# [YOUR INSTRUCTIONS]
Counting every line in the records below that holds "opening", give the total and add nothing.

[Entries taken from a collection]
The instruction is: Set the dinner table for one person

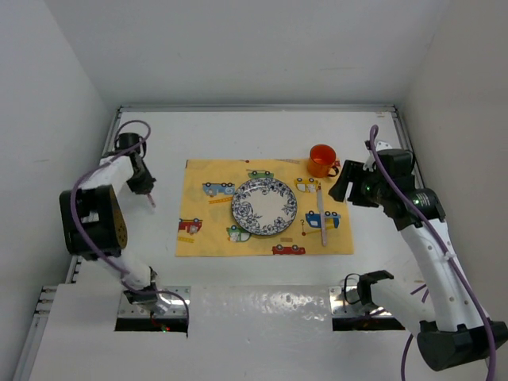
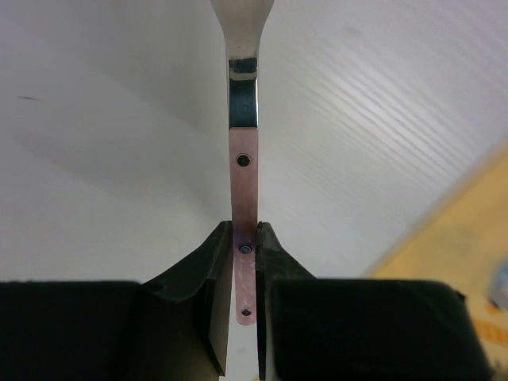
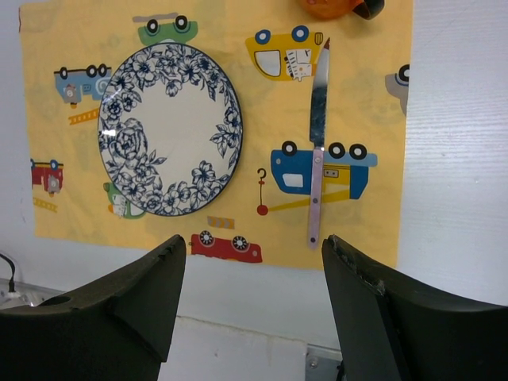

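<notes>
Plate (image 1: 264, 206), knife (image 1: 321, 210), mug (image 1: 321, 160), placemat (image 1: 210, 242), utensil (image 2: 244, 159) — one of each

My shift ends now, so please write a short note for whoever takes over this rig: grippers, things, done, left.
Left gripper: shut on the pink handle of a utensil, over the dinner table left of the placemat; fork or spoon, cannot tell.
Right gripper: open, empty, right of the placemat.
Done: plate in the placemat's middle, knife right of it, orange mug at the far right corner.
Left: probably lay the utensil on the placemat left of the plate.
</notes>
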Available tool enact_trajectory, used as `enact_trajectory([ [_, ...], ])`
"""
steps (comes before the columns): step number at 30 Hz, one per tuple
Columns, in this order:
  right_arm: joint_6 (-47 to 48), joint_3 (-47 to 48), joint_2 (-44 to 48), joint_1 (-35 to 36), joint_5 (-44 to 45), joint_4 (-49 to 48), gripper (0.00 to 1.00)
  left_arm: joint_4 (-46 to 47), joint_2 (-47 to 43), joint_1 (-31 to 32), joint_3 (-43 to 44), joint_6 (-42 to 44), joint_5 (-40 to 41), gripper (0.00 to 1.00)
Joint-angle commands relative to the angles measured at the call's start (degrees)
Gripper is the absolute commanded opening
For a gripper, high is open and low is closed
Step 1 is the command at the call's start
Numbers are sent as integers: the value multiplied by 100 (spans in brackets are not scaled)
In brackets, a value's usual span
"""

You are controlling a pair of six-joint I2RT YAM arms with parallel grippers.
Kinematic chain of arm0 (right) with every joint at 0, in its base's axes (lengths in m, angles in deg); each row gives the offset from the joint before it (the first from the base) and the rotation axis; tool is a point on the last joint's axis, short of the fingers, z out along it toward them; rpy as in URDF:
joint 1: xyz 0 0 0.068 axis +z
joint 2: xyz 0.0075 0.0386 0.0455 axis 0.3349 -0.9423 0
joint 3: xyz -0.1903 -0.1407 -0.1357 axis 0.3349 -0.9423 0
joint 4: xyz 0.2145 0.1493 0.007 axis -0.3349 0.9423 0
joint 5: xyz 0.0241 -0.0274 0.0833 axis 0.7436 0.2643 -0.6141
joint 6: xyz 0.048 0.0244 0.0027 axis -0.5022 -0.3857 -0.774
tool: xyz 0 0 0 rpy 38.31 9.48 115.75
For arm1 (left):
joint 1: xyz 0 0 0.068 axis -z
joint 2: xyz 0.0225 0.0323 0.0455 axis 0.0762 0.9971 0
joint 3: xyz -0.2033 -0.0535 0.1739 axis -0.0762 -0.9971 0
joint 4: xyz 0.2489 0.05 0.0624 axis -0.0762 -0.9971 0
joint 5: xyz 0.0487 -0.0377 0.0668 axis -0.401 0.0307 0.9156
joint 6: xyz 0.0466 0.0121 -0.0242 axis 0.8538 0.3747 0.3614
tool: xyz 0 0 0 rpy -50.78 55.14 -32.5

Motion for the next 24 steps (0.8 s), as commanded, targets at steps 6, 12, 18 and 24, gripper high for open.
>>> enact_trajectory([
  [6, 113, -115, 186, 27, 34, 33, 69, -271, -1882, 2370, -617, -271, -93, 0],
  [12, 131, -115, 204, 27, 51, 68, 69, 220, -2305, 3451, -1584, -1079, -234, 0],
  [18, 157, -168, 248, 79, 139, 130, 69, 529, -2121, 4480, -1866, -1730, 117, 0],
  [24, 157, -273, 335, 79, 148, 139, 69, 591, -2015, 4587, -2050, -1845, 285, 0],
])
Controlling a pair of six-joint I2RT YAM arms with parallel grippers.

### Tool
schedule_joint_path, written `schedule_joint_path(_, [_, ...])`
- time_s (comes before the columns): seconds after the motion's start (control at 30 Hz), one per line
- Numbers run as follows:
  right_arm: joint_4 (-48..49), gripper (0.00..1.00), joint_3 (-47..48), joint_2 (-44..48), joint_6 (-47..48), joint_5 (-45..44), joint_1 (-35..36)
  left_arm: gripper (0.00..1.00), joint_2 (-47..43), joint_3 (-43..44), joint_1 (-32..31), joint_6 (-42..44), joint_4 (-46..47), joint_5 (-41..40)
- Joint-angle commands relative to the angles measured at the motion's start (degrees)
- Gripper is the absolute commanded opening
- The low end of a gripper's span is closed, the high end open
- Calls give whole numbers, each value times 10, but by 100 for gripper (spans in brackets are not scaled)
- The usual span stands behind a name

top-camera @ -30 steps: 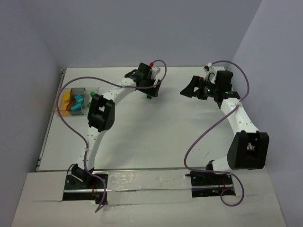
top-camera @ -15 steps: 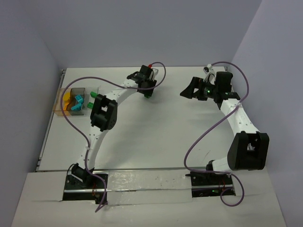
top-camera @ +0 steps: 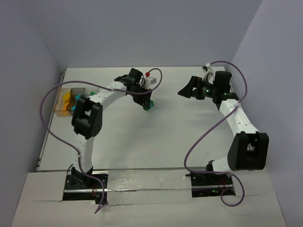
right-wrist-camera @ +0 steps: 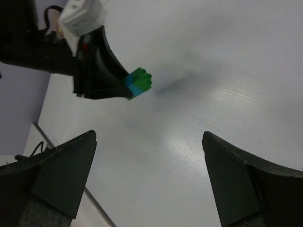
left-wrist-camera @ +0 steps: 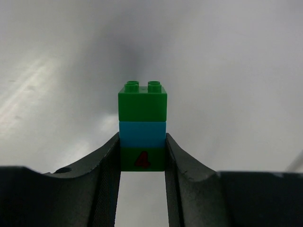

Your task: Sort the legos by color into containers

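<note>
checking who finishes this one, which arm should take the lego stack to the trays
Left. Its jaws are clamped on the green-blue-green stack, and the trays sit on its side; the right arm's jaws hang open, away from it.

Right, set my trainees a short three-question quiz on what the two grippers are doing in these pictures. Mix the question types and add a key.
1. True or false: the left gripper is shut on a lego stack, with a finger on each side.
2. The stack's middle brick is: A orange, B blue, C yellow.
3. Fill in: the right gripper is ____ and holds nothing.

Key: 1 true; 2 B; 3 open.
</note>
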State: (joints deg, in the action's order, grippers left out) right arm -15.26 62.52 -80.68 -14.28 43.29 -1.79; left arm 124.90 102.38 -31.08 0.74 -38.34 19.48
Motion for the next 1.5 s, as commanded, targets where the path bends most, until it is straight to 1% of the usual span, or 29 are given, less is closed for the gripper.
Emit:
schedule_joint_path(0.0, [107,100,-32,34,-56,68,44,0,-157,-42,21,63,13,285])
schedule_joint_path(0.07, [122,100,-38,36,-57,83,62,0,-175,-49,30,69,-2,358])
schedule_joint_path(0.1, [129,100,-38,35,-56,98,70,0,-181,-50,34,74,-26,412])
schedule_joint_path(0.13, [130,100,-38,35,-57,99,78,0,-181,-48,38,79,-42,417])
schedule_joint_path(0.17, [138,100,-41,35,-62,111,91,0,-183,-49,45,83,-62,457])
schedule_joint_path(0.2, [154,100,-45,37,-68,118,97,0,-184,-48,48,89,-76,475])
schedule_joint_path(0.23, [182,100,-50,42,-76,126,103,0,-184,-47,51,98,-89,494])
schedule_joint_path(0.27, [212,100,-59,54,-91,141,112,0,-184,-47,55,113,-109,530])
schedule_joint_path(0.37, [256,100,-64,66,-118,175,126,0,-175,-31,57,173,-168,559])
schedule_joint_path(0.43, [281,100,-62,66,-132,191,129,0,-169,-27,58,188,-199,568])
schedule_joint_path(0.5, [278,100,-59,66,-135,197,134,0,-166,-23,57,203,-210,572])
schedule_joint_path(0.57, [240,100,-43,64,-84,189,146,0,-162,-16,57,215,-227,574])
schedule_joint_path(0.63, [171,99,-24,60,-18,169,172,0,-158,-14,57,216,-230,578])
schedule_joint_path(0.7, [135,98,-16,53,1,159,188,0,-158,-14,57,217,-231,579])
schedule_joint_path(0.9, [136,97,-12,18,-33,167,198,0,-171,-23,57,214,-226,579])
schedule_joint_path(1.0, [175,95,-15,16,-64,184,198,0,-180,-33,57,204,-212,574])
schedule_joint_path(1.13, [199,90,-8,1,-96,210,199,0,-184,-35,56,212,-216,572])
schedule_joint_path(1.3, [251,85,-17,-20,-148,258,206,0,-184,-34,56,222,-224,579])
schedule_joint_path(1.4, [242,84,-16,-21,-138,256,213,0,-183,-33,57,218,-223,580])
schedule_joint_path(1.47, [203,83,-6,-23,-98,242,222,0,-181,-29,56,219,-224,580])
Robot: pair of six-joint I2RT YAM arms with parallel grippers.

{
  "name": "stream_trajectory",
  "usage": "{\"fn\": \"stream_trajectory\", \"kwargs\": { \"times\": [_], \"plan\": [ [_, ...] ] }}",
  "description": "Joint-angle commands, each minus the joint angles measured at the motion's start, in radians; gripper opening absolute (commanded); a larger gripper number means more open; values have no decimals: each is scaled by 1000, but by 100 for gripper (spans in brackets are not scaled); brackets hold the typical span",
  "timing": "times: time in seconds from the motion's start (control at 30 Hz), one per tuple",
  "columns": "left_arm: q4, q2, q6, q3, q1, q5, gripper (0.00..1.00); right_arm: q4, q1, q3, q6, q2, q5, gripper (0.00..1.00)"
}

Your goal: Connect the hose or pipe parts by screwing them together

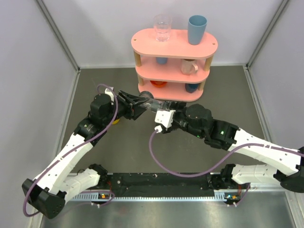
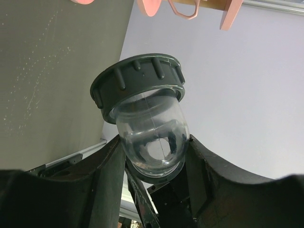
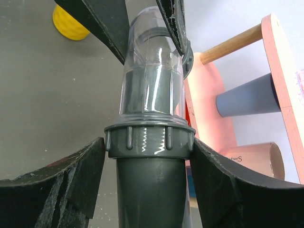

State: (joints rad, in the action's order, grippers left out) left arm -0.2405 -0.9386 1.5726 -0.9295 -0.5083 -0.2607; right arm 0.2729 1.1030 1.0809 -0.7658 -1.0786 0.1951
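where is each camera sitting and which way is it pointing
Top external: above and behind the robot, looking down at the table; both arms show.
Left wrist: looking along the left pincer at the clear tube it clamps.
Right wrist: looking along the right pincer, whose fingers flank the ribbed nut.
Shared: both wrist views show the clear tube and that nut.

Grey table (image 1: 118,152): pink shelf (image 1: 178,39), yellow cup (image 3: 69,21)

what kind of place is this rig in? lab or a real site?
Most likely a lab test cell: plain grey panel walls on metal framing, a bare grey table, and a pink shelf of cups as props.
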Motion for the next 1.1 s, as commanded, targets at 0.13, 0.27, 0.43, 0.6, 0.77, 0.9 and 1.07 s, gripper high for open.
{"fn": "stream_trajectory", "kwargs": {
  "times": [0.13,0.27,0.43,0.6,0.77,0.9,1.07],
  "plan": [
    [95,23,41,-77,-33,-17,0,-37,-5,66,48,-53,-5,68],
    [89,27,44,-80,-45,-9,0,-37,-5,74,57,-73,-3,41],
    [89,44,40,-68,-49,-9,0,-37,-11,86,95,-73,-16,10],
    [95,52,-15,-54,-49,-11,0,-24,-29,108,181,-81,-74,0],
    [230,55,-79,20,-50,-51,0,15,-80,137,302,-80,-181,0],
    [343,66,-92,81,-52,-74,0,32,-121,137,355,-75,-269,0],
    [356,73,-155,93,-55,-81,0,46,-152,126,402,-69,-342,0]
  ]
}}
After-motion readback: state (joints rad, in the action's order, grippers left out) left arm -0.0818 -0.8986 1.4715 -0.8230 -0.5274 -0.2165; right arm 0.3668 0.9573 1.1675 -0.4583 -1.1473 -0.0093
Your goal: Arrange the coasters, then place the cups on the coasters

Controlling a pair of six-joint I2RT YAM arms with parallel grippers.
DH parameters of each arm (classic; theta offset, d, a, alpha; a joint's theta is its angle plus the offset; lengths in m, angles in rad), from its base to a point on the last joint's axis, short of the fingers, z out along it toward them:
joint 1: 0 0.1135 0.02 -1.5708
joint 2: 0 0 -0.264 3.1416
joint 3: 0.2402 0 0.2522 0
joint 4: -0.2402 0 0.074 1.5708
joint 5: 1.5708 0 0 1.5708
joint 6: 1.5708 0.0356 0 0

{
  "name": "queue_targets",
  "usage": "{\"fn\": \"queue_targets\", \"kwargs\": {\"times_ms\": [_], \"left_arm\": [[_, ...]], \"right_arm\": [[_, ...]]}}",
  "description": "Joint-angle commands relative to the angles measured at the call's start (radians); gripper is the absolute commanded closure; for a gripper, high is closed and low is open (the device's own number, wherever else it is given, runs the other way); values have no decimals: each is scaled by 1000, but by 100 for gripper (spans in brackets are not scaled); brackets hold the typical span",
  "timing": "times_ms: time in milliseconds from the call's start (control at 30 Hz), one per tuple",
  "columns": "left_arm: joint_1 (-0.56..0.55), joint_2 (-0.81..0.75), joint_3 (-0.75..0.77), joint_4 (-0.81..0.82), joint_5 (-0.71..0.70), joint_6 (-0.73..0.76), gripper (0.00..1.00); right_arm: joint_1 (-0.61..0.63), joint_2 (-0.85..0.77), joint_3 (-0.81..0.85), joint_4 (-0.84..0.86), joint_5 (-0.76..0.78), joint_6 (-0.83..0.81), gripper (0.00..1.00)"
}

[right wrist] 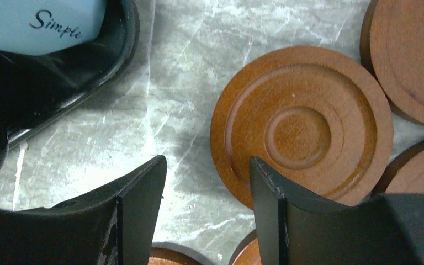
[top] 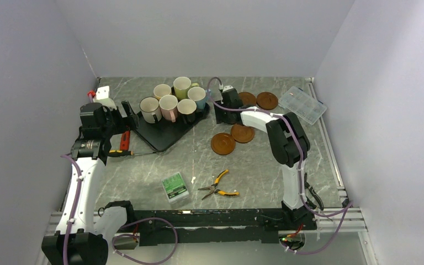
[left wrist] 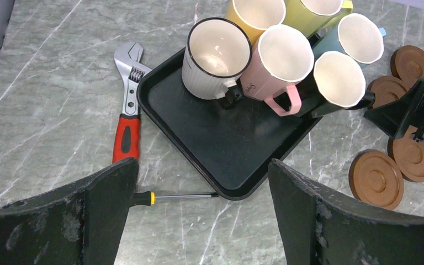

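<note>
Six cups stand bunched on the far part of a black tray (top: pixel 160 135): cream-white (left wrist: pixel 218 55), pink (left wrist: pixel 284 61), black (left wrist: pixel 339 80), light blue (left wrist: pixel 361 36), yellow-orange (left wrist: pixel 254 11) and yellow-green (left wrist: pixel 314 8). Several reddish-brown coasters lie right of the tray: two nearer ones (top: pixel 223 143) (top: pixel 242 133) and two farther back (top: pixel 247 99) (top: pixel 266 100). My left gripper (left wrist: pixel 203 171) hangs open over the tray's near corner, holding nothing. My right gripper (right wrist: pixel 207 165) is open low over the table between the tray and a coaster (right wrist: pixel 301 130), its right finger overlapping that coaster's rim.
A red-handled wrench (left wrist: pixel 127 127) and a screwdriver (left wrist: pixel 176 195) lie along the tray's left side. Yellow pliers (top: pixel 217 186) and a green box (top: pixel 175 186) sit in front. A clear plastic organiser (top: pixel 303 104) lies at the back right.
</note>
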Motion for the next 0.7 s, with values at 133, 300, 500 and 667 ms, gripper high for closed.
{"fn": "queue_targets", "kwargs": {"times_ms": [133,300,500,667], "left_arm": [[1,7,0,25,24,5,6],[1,10,0,25,29,5,6],[2,12,0,26,34,3,6],[1,13,0,26,37,3,6]], "right_arm": [[-3,68,57,-4,26,-29,38],[-10,62,54,3,37,-16,35],[-28,41,48,7,49,-4,30],[-40,42,50,3,34,-6,28]]}}
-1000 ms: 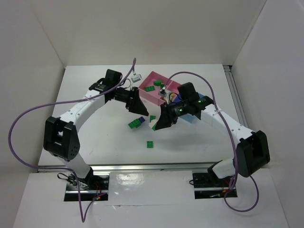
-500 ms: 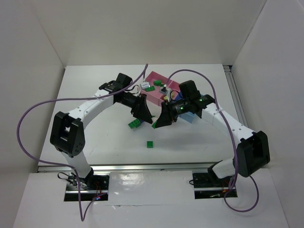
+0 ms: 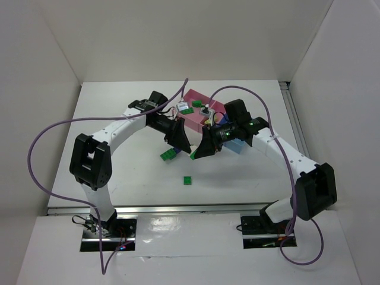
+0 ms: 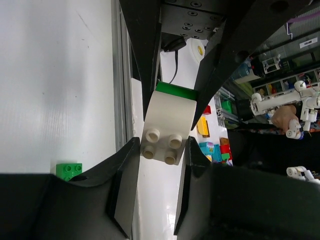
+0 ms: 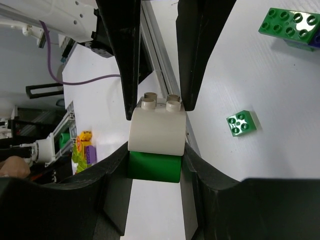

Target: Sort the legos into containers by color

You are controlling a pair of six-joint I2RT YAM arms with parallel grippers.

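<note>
Left gripper (image 4: pixel 160 145) pinches the studded end of a white rounded plastic brick (image 4: pixel 167 125); right gripper (image 5: pixel 156 150) seems clamped on the green plastic brick (image 5: pixel 154 167) joined to it, above the white table (image 3: pixel 119 172), near the pink plastic tray (image 3: pixel 193 122)

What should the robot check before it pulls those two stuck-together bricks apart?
1. Grip of left claw on white brick: ok.
2. Grip of right claw on green brick: ok.
3. Bricks separated: not ok, joined.
4. A pink tray holding green pieces close by: ok.
5. Tray for white bricks: cannot tell.
6. Everything sorted: not ok, a small green brick lies on the table.
</note>
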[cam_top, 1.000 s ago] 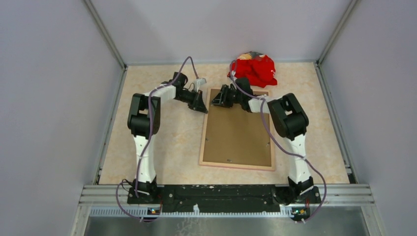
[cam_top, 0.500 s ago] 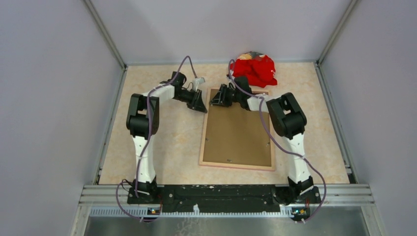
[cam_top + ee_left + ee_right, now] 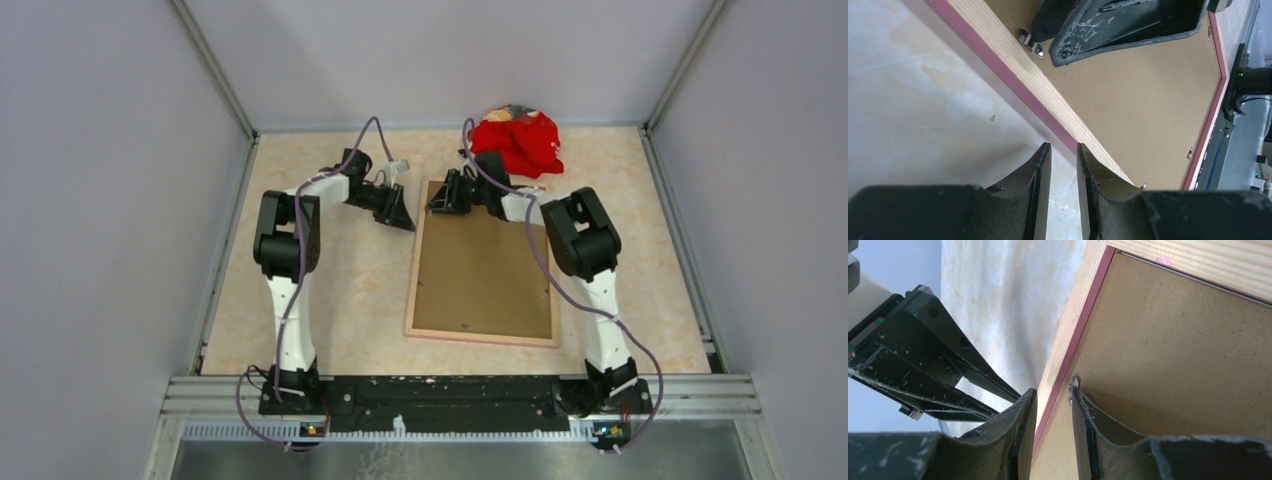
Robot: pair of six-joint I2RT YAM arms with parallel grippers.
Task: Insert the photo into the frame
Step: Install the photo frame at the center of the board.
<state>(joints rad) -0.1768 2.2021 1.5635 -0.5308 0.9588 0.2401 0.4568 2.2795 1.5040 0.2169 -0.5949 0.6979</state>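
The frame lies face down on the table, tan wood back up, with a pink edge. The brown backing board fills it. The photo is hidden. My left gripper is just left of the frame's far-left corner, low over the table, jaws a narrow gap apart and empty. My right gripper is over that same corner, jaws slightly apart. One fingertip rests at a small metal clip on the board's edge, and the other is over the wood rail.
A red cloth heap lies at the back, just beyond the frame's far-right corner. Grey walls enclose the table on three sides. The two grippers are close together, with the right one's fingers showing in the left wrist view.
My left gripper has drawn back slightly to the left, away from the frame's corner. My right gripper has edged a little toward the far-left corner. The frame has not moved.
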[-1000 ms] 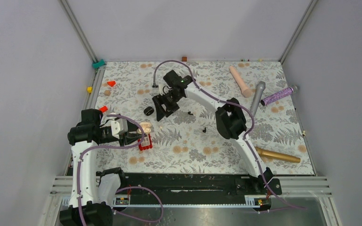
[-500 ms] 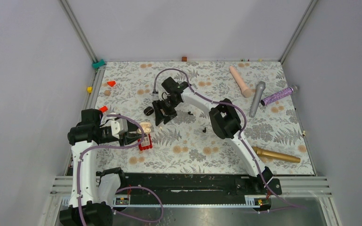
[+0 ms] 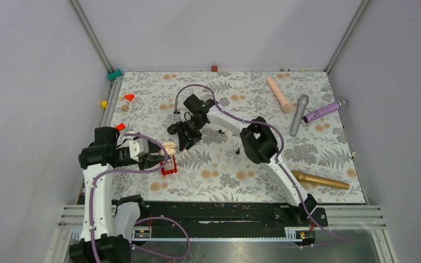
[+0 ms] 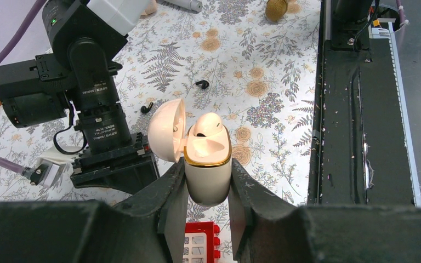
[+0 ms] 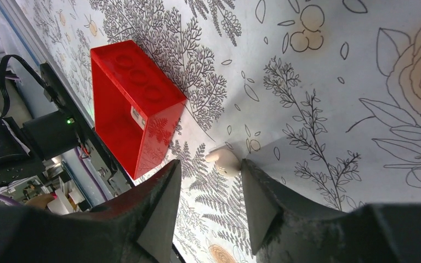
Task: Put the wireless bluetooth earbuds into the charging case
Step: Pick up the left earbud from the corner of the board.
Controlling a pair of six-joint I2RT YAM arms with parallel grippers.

# [RESULT OF THIS EXERCISE]
3